- GOAL OF THE EXERCISE
There is material below. Print exactly the lines starting at the line with "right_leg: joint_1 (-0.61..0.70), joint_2" and ending at the line with "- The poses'", ends included, and no others.
:: INFORMATION SHOWN ::
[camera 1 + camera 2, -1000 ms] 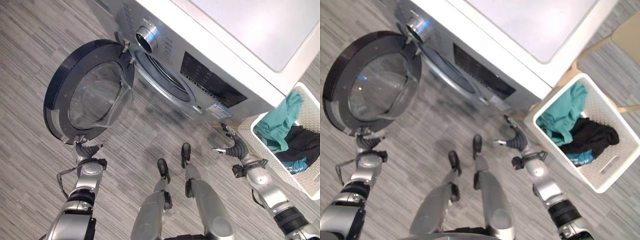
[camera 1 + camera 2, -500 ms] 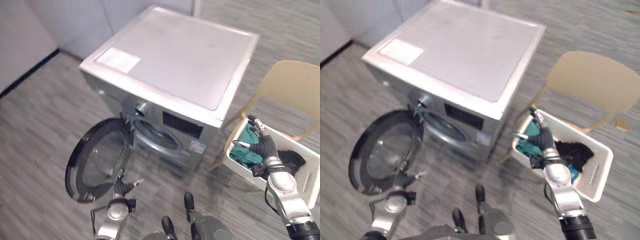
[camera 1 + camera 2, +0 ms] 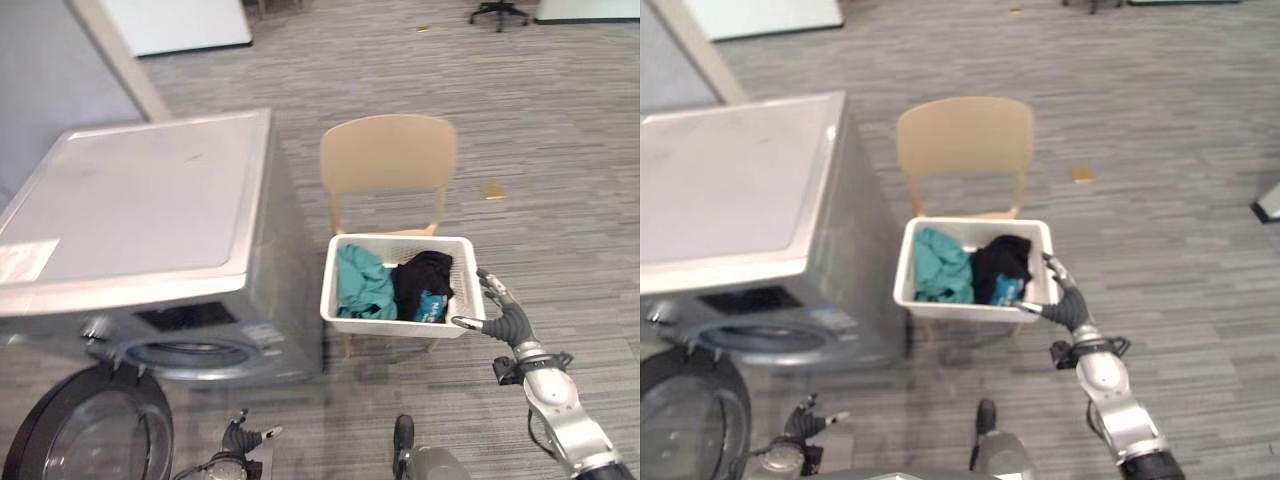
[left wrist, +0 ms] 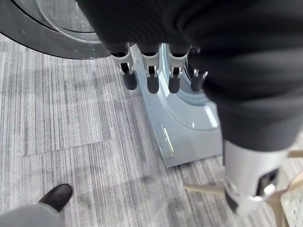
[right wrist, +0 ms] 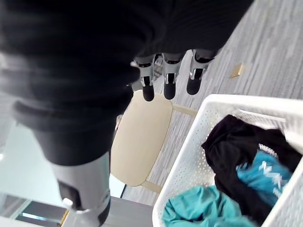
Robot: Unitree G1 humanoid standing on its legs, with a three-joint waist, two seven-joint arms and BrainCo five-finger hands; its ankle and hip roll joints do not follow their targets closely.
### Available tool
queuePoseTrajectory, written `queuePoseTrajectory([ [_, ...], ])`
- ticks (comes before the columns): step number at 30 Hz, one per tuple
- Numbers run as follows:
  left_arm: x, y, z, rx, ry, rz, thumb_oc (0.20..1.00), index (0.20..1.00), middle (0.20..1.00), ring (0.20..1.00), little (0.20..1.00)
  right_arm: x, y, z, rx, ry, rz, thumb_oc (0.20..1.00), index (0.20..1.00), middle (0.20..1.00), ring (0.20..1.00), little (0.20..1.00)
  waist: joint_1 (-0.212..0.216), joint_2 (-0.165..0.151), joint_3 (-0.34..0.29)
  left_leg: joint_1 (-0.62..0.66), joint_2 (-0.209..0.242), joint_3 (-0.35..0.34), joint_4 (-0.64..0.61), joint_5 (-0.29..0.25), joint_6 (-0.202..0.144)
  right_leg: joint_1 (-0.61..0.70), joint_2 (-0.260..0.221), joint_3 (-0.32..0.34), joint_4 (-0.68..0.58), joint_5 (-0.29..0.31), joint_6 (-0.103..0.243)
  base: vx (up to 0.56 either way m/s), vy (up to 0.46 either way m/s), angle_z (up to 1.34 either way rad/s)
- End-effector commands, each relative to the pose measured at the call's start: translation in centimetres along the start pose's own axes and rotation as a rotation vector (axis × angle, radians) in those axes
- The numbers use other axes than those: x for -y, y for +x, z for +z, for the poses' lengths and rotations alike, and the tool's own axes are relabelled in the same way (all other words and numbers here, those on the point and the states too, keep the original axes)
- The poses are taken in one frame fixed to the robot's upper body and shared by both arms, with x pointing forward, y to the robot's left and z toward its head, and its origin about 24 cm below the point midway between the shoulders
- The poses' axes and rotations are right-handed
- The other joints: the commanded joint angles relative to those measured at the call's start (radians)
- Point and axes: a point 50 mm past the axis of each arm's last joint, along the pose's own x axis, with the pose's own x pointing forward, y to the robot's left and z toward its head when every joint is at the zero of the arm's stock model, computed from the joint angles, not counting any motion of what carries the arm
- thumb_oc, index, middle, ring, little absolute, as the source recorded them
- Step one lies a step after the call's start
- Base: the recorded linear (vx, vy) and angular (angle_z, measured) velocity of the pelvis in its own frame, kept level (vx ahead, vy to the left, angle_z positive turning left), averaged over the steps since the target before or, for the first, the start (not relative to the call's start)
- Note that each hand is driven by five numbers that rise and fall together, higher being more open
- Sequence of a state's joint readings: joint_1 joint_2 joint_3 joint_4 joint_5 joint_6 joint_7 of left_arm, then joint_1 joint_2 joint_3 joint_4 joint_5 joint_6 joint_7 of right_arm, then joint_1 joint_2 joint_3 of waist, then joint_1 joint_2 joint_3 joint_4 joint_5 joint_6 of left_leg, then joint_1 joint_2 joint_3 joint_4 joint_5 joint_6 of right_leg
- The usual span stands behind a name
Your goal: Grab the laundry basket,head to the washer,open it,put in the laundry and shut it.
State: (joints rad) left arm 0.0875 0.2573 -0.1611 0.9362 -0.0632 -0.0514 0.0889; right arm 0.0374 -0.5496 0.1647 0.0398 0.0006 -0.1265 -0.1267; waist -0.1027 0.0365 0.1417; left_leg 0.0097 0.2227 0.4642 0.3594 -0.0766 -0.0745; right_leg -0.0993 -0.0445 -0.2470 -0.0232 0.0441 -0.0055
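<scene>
Round dark washer door with a clear glass bowl, swung wide open at lower left, low over the grey striped floor. Behind it, boxy silver washer with a flat, smooth top and a ringed drum opening on the front. Low beside the door, left hand, fingers straight and relaxed, holding nothing; seen from its wrist, dark-tipped fingers hang loose before the washer's lower front panel. Just right of the washer, rectangular white laundry basket of perforated plastic, resting on the seat of a smooth tan chair with a rounded back. Inside the basket, crumpled teal cloth to the left, black garment to the right, a bit of teal with print beneath it. At the basket's right rim, right hand, fingers spread and uncurled, gripping nothing, close beside the rim; contact cannot be told. Small tan scrap on the floor further right.
</scene>
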Motion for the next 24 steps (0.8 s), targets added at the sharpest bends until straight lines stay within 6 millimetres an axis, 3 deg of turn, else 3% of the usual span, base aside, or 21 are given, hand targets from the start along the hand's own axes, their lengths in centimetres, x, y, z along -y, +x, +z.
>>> queuePoseTrajectory([
  [1,-0.4,0.6,2.5,0.092,0.03,0.018,1.0,1.0,1.0,1.0,1.0,0.5,2.0,2.8,0.149,-0.089,0.027,1.0,1.0,1.0,1.0,1.0,0.056,-0.065,0.059,-0.09,-0.126,-0.179,-0.111,-0.015,0.023,0.04,-0.034,0.033,0.014,-0.074,0.086,0.05,-0.071,-0.89],
  [2,-0.4,0.6,2.5,0.09,0.031,0.016,1.0,1.0,1.0,1.0,1.0,0.7,2.1,2.8,0.147,-0.125,0.042,1.0,1.0,1.0,1.0,1.0,0.064,-0.068,0.065,-0.109,-0.127,-0.199,-0.13,-0.009,0.021,0.049,-0.033,0.044,0.009,-0.075,0.091,0.12,0.014,-0.82],
  [3,-0.3,0.6,2.3,0.081,0.039,0.009,1.0,1.0,1.0,1.0,1.0,0.9,2.5,2.9,0.152,-0.19,0.073,1.0,1.0,1.0,1.0,1.0,0.086,-0.067,0.083,-0.155,-0.127,-0.238,-0.183,0.047,0.006,0.062,-0.024,0.066,0.006,-0.078,0.092,0.1,0.023,-0.87],
  [6,-0.3,0.7,2.2,0.074,0.053,0.007,1.0,1.0,1.0,1.0,1.0,1.1,2.9,3.0,0.154,-0.222,0.087,1.0,1.0,1.0,1.0,1.0,0.101,-0.064,0.096,-0.18,-0.128,-0.274,-0.231,0.094,-0.008,0.066,-0.015,0.08,0.01,-0.084,0.09,0.07,0.062,-0.4],
  [10,-0.8,0.6,0.4,-0.013,0.071,0.031,1.0,1.0,1.0,1.0,1.0,0.9,3.4,2.6,0.132,-0.296,0.125,1.0,1.0,1.0,1.0,1.0,0.11,-0.049,0.084,-0.123,-0.138,-0.284,-0.292,0.084,0.002,0.082,-0.015,0.089,0.023,-0.1,0.096,0.12,0.15,-0.21],
  [15,-1.5,0.6,0.0,-0.029,0.084,0.051,1.0,1.0,1.0,1.0,1.0,0.3,4.6,3.2,0.158,-0.349,0.126,1.0,1.0,1.0,1.0,1.0,0.129,-0.058,0.092,-0.103,-0.158,-0.276,-0.294,0.067,0.024,0.078,-0.032,0.108,0.047,-0.101,0.101,0.08,0.138,0.05],
  [22,-3.0,1.0,2.0,0.038,0.085,0.103,1.0,1.0,1.0,1.0,1.0,-1.6,7.4,3.9,0.158,-0.385,0.137,1.0,1.0,1.0,1.0,1.0,0.181,-0.074,0.127,-0.155,-0.177,-0.288,-0.283,0.057,0.046,0.016,-0.048,0.103,0.06,-0.078,0.112,-0.03,0.072,0.04],
  [24,-3.3,1.3,3.6,0.086,0.074,0.121,1.0,1.0,1.0,1.0,1.0,-2.5,8.8,4.2,0.145,-0.406,0.134,1.0,1.0,1.0,1.0,1.0,0.207,-0.079,0.162,-0.203,-0.18,-0.303,-0.277,0.067,0.048,-0.028,-0.053,0.093,0.064,-0.062,0.113,-0.11,0.017,0.16],
])
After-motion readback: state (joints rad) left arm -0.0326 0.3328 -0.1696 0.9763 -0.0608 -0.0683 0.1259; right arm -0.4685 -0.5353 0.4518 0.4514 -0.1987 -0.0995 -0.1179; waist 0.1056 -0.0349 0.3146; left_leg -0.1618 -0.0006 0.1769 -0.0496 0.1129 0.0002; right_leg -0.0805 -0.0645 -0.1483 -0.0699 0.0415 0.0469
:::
- RESULT BELOW
  right_leg: joint_1 (-0.61..0.70), joint_2 (-0.260..0.221), joint_3 (-0.32..0.34), joint_4 (-0.68..0.58), joint_5 (-0.29..0.31), joint_6 (-0.103..0.243)
  base: vx (up to 0.56 either way m/s), vy (up to 0.46 either way m/s), angle_z (up to 1.34 either way rad/s)
- End-effector commands, each relative to the pose measured at the call's start: translation in centimetres along the start pose's own axes and rotation as a rotation vector (axis × angle, radians) in those axes
- The numbers use other axes than those: x for -y, y for +x, z for +z, for the poses' lengths and rotations alike, and the tool's own axes are relabelled in the same way (all other words and numbers here, those on the point and the states too, keep the original axes)
- The poses are taken in one frame fixed to the robot's upper body and shared by both arms, with x pointing forward, y to the robot's left and z toward its head, and its origin about 24 cm below the point midway between the shoulders
- The poses' axes and rotations are right-handed

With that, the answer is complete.